Since it is POSIX output, my point is that it should be fairly safe to assume
B as the symbol type, maybe it could be a D if the tools do not put zero-vars
in bss, but why wouldn't they? So, perhaps [BD] is a more palatable pattern?
I simply don't think you need to match every possible symbol type. Do you?

>>
>>>    fi
>>>    rm -f conftest*])
>>>  ])# LT_PATH_NM
>>> @@ -4012,8 +4034,33 @@ symcode='[[BCDEGRST]]'
>>>  # Regexp to match symbols that can be accessed directly from C.
>>>  sympat='\([[_A-Za-z]][[_A-Za-z0-9]]*\)'
>>>  
>>> +if test "$lt_cv_nm_interface" = "MS dumpbin"; then
>>> +  # Gets list of data symbols to import.
>>> +  lt_cv_sys_global_symbol_to_import="sed -n -e 's/^I .* \(.*\)$/\1/p'"
>>> +  # Adjust the below global symbol transforms to fixup imported variables.
>>> +  lt_cdecl_hook=" -e 's/^I .* \(.*\)$/extern __declspec(dllimport) char 
>>> \1;/p'"
>>> +  lt_c_name_hook=" -e 's/^I .* \(.*\)$/  {\"\1\", (void *) 0},/p'"
>>> +  lt_c_name_lib_hook="\
>>> +  -e 's/^I .* \(lib.*\)$/  {\"\1\", (void *) 0},/p'\
>>> +  -e 's/^I .* \(.*\)$/  {\"lib\1\", (void *) 0},/p'"
>>> +else
>>> +  # Disable hooks by default.
>>> +  lt_cv_sys_global_symbol_to_import=
>>> +  lt_cdecl_hook=
>>> +  lt_c_name_hook=
>>> +  lt_c_name_lib_hook=
>>> +fi
>>> +
>>>  # Define system-specific variables.
>>>  case $host_os in
>>> +aix[[4-9]]*)
>>> +  case `$NM -V 2>&1` in
>>> +  *GNU* | *'with BFD'*) ;;
>>> +  *)
>>> +    symcode='[[BDLTVWZ]]'
>>> +    lt_cdecl_hook=" -e 's/^W/T/p'" # weak text symbol
>>> +  esac
>>> +  ;;
>>
>> Why does AIX need to export weak symbols, when W symbols are not
>> handled in the nm output on other systems?
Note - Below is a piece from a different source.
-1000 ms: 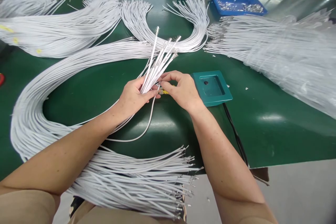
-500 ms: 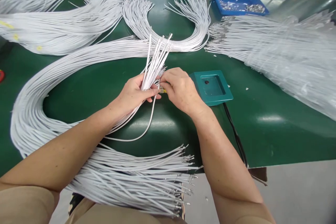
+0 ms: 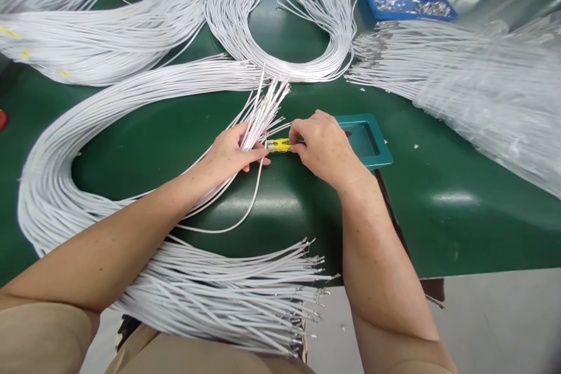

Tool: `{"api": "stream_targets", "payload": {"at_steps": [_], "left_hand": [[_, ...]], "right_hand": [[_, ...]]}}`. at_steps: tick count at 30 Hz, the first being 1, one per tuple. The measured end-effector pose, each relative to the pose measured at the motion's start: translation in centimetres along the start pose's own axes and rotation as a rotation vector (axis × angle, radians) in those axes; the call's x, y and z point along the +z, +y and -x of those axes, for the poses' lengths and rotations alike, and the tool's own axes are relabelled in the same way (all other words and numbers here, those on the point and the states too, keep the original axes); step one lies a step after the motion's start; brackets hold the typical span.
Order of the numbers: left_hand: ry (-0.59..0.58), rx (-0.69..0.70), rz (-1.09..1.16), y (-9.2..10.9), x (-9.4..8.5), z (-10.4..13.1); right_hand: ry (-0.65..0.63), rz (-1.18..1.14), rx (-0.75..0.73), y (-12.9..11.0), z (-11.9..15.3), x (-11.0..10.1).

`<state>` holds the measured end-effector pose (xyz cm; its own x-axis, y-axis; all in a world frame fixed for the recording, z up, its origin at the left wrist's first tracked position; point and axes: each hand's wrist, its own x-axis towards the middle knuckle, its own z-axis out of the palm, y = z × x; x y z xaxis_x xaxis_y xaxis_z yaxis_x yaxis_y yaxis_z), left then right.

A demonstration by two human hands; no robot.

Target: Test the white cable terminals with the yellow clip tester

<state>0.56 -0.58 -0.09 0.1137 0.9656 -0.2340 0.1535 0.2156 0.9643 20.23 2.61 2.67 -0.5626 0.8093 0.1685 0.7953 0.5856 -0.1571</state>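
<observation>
My left hand (image 3: pixel 234 152) is closed round a bunch of white wires (image 3: pixel 263 108), whose ends fan upward past the fingers. One wire loops down below this hand. At its fingertips is a small yellow piece (image 3: pixel 279 145) with a silvery end; its exact kind is unclear. My right hand (image 3: pixel 324 146) is pinched shut at the right end of that piece, close to a few stray wire tips. What lies between the right fingertips is hidden. Behind the right hand stands a green device with a square recessed top (image 3: pixel 370 143), partly covered by the hand.
A curved bundle of white wires (image 3: pixel 48 158) sweeps round at left, its metal-tipped ends (image 3: pixel 302 298) near the table's front edge. More wire bundles (image 3: pixel 109 41) lie behind. A blue tray (image 3: pixel 407 0) holds small metal parts. Plastic-wrapped wires (image 3: pixel 482 82) cover the right.
My right hand has moved right, away from my left hand, so more of the yellow piece shows. The held wire ends have tipped slightly lower. My left hand has barely moved.
</observation>
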Motion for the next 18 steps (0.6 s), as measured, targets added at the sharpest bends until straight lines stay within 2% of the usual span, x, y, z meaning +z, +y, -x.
{"api": "stream_targets", "payload": {"at_steps": [7, 12, 18], "left_hand": [[0.027, -0.019, -0.111, 0.0, 0.6, 0.0], [0.012, 0.004, -0.121, -0.3, 0.7, -0.1], [-0.028, -0.036, -0.072, -0.2, 0.4, -0.2]], "right_hand": [[0.076, -0.045, 0.037, 0.2, -0.1, 0.6], [0.081, -0.119, 0.036, 0.2, 0.2, 0.2], [0.283, -0.197, 0.129, -1.0, 0.0, -1.0]]}}
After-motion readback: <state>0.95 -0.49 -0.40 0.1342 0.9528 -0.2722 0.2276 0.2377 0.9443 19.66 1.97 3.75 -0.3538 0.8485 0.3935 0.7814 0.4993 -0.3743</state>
This seems inconsistent?
> 
> Erm, with GNU nm, $symcode actually does contain W. And a weak symbol
> is referenced as variable in the lt_*_LTX_preloaded_symbols array,
> even if it might actually be a text symbol... What do I miss here?
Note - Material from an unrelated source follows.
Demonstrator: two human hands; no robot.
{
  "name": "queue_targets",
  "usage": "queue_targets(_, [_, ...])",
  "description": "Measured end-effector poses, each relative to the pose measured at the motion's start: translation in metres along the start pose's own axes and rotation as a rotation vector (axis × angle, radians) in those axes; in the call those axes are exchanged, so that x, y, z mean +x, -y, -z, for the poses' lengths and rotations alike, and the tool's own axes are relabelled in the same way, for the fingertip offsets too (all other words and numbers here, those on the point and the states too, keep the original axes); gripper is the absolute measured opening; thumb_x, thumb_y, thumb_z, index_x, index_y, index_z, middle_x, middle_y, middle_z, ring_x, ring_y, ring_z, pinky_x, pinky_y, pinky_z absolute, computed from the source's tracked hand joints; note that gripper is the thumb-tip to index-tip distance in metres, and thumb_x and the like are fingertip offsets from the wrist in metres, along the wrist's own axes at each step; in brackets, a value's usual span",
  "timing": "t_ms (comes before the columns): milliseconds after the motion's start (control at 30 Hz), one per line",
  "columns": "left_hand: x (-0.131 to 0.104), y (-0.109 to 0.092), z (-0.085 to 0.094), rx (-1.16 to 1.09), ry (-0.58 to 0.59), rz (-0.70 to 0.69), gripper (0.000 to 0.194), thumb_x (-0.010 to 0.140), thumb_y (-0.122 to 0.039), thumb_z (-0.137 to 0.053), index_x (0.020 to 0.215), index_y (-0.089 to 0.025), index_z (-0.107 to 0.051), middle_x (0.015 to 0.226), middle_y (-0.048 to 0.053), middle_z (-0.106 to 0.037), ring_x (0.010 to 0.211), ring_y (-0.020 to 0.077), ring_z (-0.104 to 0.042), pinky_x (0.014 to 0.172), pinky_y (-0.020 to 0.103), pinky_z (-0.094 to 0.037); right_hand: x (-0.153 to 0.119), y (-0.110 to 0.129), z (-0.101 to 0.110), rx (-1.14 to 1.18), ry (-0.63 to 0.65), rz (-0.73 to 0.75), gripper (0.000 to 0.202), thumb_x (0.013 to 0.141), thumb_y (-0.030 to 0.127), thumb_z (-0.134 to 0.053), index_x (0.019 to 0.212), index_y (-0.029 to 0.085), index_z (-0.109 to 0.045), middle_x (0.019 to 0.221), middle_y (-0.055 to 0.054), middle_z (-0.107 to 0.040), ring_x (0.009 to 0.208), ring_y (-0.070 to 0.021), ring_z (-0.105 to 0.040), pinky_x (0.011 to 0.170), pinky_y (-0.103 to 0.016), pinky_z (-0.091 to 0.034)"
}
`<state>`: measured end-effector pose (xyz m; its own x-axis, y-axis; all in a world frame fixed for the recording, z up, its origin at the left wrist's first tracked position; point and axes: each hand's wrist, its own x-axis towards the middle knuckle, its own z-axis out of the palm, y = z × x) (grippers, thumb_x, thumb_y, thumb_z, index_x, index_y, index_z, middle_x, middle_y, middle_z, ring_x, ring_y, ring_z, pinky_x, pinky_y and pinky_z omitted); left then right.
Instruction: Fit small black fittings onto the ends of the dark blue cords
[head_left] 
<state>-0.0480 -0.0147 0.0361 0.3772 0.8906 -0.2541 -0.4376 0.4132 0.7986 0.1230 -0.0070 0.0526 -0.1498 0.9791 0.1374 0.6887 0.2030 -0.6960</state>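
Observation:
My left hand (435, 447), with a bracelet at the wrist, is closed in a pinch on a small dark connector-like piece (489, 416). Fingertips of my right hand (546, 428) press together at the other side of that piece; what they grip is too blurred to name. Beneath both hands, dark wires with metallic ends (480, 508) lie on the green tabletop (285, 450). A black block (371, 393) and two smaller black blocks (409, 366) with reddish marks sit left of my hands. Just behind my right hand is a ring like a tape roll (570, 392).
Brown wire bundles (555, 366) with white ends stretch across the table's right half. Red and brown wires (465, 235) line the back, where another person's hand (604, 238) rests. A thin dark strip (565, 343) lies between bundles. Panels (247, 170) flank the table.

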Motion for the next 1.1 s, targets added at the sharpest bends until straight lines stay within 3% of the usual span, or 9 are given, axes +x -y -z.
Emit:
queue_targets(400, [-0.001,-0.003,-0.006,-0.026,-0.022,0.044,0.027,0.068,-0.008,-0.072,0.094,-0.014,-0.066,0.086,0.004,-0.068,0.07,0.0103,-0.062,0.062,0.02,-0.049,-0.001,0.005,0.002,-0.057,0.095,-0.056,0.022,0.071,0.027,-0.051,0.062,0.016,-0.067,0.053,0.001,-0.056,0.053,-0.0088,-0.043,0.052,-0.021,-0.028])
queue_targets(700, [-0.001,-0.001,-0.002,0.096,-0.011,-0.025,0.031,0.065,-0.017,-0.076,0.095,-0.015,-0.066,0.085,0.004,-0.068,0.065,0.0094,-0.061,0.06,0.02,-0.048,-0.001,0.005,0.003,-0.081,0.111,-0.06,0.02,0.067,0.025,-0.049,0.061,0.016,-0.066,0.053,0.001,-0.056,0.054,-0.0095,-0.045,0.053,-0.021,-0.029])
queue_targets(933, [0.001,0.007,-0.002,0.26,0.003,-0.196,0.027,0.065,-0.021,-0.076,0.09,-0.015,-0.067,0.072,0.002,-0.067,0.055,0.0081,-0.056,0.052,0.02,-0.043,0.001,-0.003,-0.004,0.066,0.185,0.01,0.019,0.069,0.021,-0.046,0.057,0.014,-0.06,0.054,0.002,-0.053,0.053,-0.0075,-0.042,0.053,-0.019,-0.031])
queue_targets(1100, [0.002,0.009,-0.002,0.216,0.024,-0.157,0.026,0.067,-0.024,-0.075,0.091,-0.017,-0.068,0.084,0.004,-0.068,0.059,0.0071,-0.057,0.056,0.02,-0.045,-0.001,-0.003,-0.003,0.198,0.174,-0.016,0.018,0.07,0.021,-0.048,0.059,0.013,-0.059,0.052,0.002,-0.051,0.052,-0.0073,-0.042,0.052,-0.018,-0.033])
It probably me missing something, like looking at the default symcodes
instead of the GNU nm symcodes. My bad.

> Why there is need for the weakness information: The aix-soname=svr4
> feature uses Import Files to provide filename-based shared library
> versioning, so a subsequent linker does actually link against a text
> file rather than some binary shared object. And the Import File allows
> to specify the weak keyword, while it is ignored in an Export File.
> So the content of the Export File used to create a shared library is
> provided as the Import File needed to link against that shared library.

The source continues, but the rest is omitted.